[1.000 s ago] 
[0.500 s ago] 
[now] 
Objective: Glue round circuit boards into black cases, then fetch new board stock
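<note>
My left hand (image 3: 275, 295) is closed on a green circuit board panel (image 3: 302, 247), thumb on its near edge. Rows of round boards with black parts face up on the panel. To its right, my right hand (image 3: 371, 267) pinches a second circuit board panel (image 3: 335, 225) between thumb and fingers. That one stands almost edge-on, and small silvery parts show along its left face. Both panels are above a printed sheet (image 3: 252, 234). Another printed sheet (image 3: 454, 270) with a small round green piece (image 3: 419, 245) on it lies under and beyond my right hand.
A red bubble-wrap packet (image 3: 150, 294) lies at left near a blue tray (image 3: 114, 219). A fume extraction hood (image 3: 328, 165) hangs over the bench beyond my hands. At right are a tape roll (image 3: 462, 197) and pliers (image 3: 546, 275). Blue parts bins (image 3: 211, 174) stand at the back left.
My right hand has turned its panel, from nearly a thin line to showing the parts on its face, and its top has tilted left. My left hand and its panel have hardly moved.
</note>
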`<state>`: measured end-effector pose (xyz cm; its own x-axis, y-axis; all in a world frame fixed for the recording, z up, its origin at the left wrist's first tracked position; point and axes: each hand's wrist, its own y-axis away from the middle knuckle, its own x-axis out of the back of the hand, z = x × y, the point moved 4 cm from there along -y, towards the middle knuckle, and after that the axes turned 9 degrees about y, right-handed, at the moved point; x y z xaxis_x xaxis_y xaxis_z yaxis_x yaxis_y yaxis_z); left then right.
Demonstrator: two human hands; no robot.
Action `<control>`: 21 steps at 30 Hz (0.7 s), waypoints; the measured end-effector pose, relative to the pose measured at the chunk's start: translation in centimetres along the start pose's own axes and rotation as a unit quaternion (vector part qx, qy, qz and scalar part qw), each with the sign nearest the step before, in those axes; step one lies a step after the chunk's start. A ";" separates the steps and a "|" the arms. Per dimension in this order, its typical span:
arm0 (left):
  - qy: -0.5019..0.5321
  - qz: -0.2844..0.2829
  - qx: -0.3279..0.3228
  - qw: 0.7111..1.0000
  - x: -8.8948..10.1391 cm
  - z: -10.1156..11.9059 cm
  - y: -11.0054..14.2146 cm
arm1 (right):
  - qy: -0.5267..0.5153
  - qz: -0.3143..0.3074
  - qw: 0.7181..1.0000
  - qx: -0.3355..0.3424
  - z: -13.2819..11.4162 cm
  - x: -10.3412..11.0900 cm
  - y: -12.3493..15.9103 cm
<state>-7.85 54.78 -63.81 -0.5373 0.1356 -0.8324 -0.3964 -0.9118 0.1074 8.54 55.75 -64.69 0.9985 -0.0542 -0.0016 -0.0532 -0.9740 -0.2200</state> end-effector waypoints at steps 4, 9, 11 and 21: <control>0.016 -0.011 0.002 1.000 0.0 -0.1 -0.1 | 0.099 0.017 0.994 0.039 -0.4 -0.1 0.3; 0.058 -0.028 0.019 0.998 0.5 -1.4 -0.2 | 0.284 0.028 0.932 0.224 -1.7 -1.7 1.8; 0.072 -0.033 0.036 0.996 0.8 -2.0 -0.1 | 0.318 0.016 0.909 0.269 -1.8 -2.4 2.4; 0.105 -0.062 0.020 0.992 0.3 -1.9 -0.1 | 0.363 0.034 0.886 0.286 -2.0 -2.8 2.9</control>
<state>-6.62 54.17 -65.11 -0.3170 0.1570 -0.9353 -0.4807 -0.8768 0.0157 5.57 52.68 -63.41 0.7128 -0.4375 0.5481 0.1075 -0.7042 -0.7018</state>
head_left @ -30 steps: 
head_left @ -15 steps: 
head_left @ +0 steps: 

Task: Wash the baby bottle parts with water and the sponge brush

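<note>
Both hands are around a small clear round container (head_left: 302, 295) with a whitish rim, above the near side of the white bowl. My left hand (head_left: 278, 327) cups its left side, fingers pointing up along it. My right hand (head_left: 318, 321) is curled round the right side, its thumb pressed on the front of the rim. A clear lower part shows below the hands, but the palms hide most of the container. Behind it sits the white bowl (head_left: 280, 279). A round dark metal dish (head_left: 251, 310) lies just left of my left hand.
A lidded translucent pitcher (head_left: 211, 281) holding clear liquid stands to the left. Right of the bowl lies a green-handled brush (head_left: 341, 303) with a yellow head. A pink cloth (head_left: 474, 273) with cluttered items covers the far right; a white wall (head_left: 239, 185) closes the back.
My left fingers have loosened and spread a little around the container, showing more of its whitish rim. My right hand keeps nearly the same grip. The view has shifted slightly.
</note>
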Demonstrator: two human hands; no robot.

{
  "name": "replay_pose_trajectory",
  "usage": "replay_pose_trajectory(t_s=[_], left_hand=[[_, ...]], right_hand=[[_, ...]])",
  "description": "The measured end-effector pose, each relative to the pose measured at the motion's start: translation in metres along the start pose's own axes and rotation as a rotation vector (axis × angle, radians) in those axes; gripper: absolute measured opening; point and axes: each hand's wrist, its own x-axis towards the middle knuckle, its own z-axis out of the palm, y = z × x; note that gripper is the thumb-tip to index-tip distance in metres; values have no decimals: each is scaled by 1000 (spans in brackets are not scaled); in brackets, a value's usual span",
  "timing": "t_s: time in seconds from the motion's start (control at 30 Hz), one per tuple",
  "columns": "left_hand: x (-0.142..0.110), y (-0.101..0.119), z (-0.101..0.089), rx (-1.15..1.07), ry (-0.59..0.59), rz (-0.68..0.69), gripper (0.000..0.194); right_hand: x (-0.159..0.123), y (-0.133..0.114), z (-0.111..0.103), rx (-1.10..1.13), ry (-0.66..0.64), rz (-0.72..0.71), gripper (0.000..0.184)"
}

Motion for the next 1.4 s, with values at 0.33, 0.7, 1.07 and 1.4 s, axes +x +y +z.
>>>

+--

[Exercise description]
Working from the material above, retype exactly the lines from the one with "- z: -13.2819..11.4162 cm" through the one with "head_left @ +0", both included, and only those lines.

[Written solution]
  - z: -13.2819..11.4162 cm
  - x: -10.3412..11.0900 cm
  - y: -12.3493..15.9103 cm
<state>-7.85 54.78 -63.81 -0.5373 0.1356 -0.8324 -0.3964 -0.9118 0.1074 8.54 55.75 -64.69 0.9985 -0.0542 -0.0016 -0.0532 -0.9740 -0.2200</state> end-effector waypoints at steps 4, 9, 11 and 21: <control>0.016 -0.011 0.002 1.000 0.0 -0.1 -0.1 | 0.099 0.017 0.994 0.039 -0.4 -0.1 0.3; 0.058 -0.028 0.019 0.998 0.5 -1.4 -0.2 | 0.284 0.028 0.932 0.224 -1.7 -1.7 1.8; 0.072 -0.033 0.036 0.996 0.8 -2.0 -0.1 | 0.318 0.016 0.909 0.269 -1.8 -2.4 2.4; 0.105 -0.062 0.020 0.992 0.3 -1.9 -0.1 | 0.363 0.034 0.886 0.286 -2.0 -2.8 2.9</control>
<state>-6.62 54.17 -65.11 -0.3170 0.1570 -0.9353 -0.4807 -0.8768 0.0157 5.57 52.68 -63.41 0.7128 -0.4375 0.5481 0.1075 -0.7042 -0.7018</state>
head_left @ -30 steps: 
head_left @ -15 steps: 
head_left @ +0 steps: 

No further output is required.